__TASK DIRECTIONS__
Take the data below and copy exactly the lines starting at the one with "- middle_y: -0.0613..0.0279" and finishing at the one with "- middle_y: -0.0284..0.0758", both included.
···
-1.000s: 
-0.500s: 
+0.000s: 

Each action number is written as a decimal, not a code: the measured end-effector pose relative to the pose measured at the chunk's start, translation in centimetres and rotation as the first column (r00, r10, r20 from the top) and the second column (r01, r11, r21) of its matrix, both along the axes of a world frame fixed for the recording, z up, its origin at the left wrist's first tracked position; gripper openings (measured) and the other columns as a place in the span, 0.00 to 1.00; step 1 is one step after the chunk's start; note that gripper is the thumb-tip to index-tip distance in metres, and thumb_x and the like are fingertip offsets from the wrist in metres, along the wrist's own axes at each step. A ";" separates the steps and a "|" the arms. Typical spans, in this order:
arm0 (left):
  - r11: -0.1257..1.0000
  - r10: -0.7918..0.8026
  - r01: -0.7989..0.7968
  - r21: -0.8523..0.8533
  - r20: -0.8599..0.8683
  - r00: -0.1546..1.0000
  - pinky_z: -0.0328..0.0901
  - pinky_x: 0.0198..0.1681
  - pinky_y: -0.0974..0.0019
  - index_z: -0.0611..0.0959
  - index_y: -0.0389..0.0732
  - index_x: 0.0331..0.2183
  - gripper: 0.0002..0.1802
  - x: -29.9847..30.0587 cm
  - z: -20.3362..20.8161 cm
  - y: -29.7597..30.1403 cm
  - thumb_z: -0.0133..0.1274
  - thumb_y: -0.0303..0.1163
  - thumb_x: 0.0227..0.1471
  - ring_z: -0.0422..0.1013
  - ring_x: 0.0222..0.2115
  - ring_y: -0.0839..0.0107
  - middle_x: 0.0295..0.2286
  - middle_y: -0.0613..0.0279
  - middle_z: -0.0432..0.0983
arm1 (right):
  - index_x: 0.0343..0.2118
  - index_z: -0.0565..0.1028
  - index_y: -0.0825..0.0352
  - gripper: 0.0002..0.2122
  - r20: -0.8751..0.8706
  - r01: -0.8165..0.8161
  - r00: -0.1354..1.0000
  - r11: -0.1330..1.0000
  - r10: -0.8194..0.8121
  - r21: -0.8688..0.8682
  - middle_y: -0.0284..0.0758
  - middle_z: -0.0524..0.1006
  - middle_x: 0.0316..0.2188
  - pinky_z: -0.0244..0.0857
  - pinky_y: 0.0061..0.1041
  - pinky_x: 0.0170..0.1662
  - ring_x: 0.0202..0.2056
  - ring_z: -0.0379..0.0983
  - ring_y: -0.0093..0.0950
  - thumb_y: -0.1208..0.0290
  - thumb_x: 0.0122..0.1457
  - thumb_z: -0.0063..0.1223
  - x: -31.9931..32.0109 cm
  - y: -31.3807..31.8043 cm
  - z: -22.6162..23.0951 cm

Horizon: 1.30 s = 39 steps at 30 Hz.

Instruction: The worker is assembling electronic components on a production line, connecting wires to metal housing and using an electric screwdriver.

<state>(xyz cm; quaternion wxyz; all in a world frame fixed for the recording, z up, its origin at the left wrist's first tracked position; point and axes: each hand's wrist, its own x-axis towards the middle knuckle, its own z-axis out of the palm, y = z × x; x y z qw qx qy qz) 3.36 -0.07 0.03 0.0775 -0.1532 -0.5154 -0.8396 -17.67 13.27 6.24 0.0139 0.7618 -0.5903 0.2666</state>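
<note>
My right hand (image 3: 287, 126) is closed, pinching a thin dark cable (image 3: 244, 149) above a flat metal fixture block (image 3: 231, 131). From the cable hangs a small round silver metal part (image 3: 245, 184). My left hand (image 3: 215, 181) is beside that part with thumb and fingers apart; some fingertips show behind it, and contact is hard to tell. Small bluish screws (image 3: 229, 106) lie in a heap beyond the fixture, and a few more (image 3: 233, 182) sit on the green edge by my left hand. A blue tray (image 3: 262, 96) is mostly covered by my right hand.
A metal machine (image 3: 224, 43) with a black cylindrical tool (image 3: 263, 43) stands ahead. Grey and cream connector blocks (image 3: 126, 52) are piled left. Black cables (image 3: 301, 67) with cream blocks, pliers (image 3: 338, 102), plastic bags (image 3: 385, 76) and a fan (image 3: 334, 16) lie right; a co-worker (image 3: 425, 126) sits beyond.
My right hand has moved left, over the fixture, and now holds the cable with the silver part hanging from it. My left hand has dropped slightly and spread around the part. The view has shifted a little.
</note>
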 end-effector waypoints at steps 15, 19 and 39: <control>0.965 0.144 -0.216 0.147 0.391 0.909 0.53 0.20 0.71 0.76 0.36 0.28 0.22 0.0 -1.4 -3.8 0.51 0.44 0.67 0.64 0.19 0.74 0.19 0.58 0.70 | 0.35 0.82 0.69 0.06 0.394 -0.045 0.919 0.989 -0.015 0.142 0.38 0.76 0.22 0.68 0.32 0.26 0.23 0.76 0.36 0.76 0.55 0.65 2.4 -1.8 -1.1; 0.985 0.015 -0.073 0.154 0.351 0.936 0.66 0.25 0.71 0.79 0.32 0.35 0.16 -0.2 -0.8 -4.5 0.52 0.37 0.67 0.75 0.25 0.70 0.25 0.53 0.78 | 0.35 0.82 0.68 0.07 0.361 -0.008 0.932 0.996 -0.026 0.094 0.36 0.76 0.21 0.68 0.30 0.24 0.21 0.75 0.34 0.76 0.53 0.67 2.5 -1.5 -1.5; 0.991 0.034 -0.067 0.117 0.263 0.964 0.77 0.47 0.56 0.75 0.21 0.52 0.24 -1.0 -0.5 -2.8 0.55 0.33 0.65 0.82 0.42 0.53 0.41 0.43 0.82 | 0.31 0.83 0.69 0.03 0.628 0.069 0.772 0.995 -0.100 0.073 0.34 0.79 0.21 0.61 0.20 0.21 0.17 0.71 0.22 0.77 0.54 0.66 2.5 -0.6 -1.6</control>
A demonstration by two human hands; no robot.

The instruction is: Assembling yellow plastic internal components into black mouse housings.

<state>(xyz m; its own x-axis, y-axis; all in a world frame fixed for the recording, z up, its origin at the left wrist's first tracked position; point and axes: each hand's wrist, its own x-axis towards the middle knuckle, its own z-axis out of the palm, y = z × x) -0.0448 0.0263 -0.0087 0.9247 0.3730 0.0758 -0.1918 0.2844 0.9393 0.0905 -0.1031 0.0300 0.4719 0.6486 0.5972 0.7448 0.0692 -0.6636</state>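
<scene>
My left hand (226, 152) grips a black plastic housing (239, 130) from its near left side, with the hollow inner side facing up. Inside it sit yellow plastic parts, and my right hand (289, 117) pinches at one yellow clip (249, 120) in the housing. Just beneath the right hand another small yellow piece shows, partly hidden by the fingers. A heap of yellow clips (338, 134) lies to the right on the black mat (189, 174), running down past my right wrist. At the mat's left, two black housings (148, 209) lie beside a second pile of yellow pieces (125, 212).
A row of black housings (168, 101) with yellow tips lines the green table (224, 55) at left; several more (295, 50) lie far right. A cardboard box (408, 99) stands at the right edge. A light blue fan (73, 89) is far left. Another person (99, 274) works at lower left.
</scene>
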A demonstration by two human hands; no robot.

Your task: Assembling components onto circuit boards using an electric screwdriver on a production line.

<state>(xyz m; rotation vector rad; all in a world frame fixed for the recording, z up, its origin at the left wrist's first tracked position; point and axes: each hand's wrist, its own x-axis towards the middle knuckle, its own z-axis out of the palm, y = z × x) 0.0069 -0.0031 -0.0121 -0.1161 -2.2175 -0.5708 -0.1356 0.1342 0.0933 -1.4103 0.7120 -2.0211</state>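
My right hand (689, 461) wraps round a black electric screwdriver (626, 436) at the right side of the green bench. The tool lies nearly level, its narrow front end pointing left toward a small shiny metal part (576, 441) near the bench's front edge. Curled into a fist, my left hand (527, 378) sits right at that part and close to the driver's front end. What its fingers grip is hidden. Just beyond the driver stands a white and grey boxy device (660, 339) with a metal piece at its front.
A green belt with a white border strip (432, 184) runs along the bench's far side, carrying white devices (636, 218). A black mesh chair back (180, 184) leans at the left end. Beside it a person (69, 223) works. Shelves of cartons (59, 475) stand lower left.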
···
__RESPONSE FOR THIS EXERCISE__
  - middle_y: -0.0613..0.0279
  - middle_z: -0.0432..0.0983
arm1 (right):
  - index_x: 0.0343..0.2118
  - index_z: -0.0565..0.1028
  - index_y: -0.0825..0.0352
  - gripper: 0.0002..0.2122
  - r20: -0.8751..0.8706
  - r01: -0.8165..0.8161
  - r00: -0.1354..1.0000
  - r11: -0.1330..1.0000
  - r10: -0.8194..0.8121
  - r21: -0.8688..0.8682
  - middle_y: -0.0284..0.0758

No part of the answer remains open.